Aim of the exercise — Every entry is to be written out word for word.

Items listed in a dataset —
######

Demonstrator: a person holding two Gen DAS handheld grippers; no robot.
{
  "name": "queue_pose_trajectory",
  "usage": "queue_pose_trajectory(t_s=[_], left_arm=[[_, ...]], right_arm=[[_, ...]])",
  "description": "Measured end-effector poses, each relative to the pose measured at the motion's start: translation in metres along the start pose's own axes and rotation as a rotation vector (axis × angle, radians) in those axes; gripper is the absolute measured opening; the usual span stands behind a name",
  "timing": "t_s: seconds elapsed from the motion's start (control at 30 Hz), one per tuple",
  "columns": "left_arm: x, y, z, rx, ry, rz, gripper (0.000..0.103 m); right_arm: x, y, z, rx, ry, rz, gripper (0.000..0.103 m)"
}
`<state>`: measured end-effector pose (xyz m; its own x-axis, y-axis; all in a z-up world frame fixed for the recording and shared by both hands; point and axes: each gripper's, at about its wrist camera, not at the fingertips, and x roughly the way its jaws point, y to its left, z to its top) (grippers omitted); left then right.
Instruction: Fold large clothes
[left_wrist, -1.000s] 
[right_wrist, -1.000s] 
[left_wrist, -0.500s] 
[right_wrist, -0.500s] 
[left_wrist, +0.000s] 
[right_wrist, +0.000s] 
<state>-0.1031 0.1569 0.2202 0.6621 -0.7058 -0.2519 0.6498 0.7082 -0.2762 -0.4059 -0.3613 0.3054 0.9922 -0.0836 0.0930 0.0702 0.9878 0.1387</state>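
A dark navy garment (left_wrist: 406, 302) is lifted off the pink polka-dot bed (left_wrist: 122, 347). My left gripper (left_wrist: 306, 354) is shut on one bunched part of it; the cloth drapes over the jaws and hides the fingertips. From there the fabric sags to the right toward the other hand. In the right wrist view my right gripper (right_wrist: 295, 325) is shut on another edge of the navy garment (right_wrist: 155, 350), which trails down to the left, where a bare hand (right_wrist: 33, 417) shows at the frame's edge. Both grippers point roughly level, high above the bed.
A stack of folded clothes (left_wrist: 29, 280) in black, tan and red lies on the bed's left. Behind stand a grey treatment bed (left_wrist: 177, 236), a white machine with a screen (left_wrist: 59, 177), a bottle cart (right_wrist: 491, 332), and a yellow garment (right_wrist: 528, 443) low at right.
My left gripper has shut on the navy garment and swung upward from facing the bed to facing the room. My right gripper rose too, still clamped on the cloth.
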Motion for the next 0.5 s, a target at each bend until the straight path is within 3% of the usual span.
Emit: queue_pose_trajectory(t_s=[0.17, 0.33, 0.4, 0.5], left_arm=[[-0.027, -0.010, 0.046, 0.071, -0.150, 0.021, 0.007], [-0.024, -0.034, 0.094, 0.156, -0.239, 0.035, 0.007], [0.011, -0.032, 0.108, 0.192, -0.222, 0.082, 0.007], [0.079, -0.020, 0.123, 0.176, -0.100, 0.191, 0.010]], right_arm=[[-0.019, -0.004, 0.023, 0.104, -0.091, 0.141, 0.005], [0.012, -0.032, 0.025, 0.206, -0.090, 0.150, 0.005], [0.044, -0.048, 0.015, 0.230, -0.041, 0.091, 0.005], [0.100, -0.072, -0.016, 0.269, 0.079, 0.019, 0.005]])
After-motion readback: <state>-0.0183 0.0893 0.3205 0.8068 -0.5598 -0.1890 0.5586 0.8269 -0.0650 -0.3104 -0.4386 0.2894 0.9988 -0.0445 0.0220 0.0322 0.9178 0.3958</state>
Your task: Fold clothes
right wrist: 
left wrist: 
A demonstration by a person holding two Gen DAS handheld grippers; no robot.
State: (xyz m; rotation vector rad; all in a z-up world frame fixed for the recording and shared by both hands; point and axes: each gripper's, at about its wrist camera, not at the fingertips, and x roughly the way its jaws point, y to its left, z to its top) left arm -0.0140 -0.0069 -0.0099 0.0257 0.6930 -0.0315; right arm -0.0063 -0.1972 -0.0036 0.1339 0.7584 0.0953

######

Response —
Demonstrator: a person holding two Gen DAS handheld grippers; no robot.
{
  "name": "queue_pose_trajectory",
  "usage": "queue_pose_trajectory(t_s=[_], left_arm=[[_, ...]], right_arm=[[_, ...]])",
  "description": "Measured end-effector poses, each relative to the pose measured at the motion's start: translation in metres along the start pose's own axes and rotation as a rotation vector (axis × angle, radians) in those axes; gripper is the absolute measured opening; the usual span stands behind a name",
  "timing": "t_s: seconds elapsed from the motion's start (control at 30 Hz), one per tuple",
  "columns": "left_arm: x, y, z, rx, ry, rz, gripper (0.000..0.103 m); right_arm: x, y, z, rx, ry, rz, gripper (0.000..0.103 m)"
}
`<state>`: measured end-effector pose (xyz m; its own x-axis, y-axis; all in a z-up world frame fixed for the recording and shared by both hands; point and axes: each gripper's, at about its wrist camera, not at the fingertips, and x roughly the way its jaws point, y to its left, z to its top) (grippers omitted); left then right.
Instruction: Fold large clothes
[left_wrist, -1.000s] 
[right_wrist, -1.000s] 
[left_wrist, -0.500s] 
[right_wrist, -0.500s] 
[left_wrist, +0.000s] 
[right_wrist, +0.000s] 
<state>-0.1031 0.1569 0.2202 0.6621 -0.7058 -0.2519 0.6498 0.7082 -0.2762 -0.4059 -0.3613 0.3054 0.9922 -0.0836 0.0930 0.0702 0.9878 0.1387</state>
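A dark navy garment (left_wrist: 406, 302) is lifted off the pink polka-dot bed (left_wrist: 122, 347). My left gripper (left_wrist: 306, 354) is shut on one bunched part of it; the cloth drapes over the jaws and hides the fingertips. From there the fabric sags to the right toward the other hand. In the right wrist view my right gripper (right_wrist: 295, 325) is shut on another edge of the navy garment (right_wrist: 155, 350), which trails down to the left, where a bare hand (right_wrist: 33, 417) shows at the frame's edge. Both grippers point roughly level, high above the bed.
A stack of folded clothes (left_wrist: 29, 280) in black, tan and red lies on the bed's left. Behind stand a grey treatment bed (left_wrist: 177, 236), a white machine with a screen (left_wrist: 59, 177), a bottle cart (right_wrist: 491, 332), and a yellow garment (right_wrist: 528, 443) low at right.
My left gripper has shut on the navy garment and swung upward from facing the bed to facing the room. My right gripper rose too, still clamped on the cloth.
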Motion for the next 0.5 s, a target at each bend until the straight path is within 3% of the usual span.
Emit: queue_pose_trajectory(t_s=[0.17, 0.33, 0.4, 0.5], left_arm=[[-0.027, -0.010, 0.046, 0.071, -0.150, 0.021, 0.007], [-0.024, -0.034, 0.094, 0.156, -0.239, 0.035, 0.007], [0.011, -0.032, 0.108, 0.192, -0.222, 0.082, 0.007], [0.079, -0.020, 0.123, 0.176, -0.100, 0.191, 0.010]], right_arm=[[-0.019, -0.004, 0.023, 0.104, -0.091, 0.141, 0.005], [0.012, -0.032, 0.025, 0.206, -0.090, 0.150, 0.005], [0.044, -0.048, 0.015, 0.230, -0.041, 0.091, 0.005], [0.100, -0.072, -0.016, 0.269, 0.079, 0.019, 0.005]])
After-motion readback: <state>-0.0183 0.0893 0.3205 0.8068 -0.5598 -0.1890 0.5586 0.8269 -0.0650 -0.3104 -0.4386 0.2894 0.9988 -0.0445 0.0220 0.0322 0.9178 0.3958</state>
Your task: Fold clothes
right wrist: 
left wrist: 
A demonstration by a person holding two Gen DAS handheld grippers; no robot.
State: (xyz m; rotation vector rad; all in a z-up world frame fixed for the recording and shared by both hands; point and axes: each gripper's, at about its wrist camera, not at the fingertips, and x roughly the way its jaws point, y to its left, z to its top) left arm -0.0140 -0.0069 -0.0099 0.0257 0.6930 -0.0315; right arm -0.0063 -0.1972 -0.0036 0.1339 0.7584 0.0953

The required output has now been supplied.